_PROBLEM STATEMENT_.
From the line containing "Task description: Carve" to the last line of the listing below, repeat every line exactly, and output nothing else.
(RAW DATA begins)
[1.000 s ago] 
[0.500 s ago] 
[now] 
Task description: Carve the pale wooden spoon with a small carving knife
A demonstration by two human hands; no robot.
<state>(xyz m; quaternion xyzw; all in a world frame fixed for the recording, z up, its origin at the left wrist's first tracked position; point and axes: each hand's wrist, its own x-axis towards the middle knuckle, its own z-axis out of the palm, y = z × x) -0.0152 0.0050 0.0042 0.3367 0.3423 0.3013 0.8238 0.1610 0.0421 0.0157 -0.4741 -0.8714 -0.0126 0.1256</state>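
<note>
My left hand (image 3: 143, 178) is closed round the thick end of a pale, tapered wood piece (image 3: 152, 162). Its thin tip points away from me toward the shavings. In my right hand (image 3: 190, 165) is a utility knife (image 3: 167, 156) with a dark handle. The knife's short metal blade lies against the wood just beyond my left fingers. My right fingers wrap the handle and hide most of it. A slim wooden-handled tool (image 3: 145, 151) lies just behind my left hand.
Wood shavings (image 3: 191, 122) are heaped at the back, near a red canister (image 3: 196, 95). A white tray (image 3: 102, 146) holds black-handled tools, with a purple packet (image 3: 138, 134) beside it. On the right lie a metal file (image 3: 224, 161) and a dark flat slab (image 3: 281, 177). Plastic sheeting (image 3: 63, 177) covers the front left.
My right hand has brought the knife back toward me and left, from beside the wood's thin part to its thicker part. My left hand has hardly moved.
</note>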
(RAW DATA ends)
_TASK RESULT_.
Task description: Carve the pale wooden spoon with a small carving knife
A demonstration by two human hands; no robot.
<state>(xyz m; quaternion xyzw; all in a world frame fixed for the recording, z up, its origin at the left wrist's first tracked position; point and axes: each hand's wrist, its own x-axis towards the middle knuckle, its own z-axis out of the palm, y = z × x) -0.0152 0.0050 0.0042 0.3367 0.3423 0.3013 0.8238 0.1610 0.0421 0.0157 -0.4741 -0.8714 -0.0126 0.1256</state>
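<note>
My left hand (image 3: 143, 178) is closed round the thick end of a pale, tapered wood piece (image 3: 152, 162). Its thin tip points away from me toward the shavings. In my right hand (image 3: 190, 165) is a utility knife (image 3: 167, 156) with a dark handle. The knife's short metal blade lies against the wood just beyond my left fingers. My right fingers wrap the handle and hide most of it. A slim wooden-handled tool (image 3: 145, 151) lies just behind my left hand.
Wood shavings (image 3: 191, 122) are heaped at the back, near a red canister (image 3: 196, 95). A white tray (image 3: 102, 146) holds black-handled tools, with a purple packet (image 3: 138, 134) beside it. On the right lie a metal file (image 3: 224, 161) and a dark flat slab (image 3: 281, 177). Plastic sheeting (image 3: 63, 177) covers the front left.
My right hand has brought the knife back toward me and left, from beside the wood's thin part to its thicker part. My left hand has hardly moved.
</note>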

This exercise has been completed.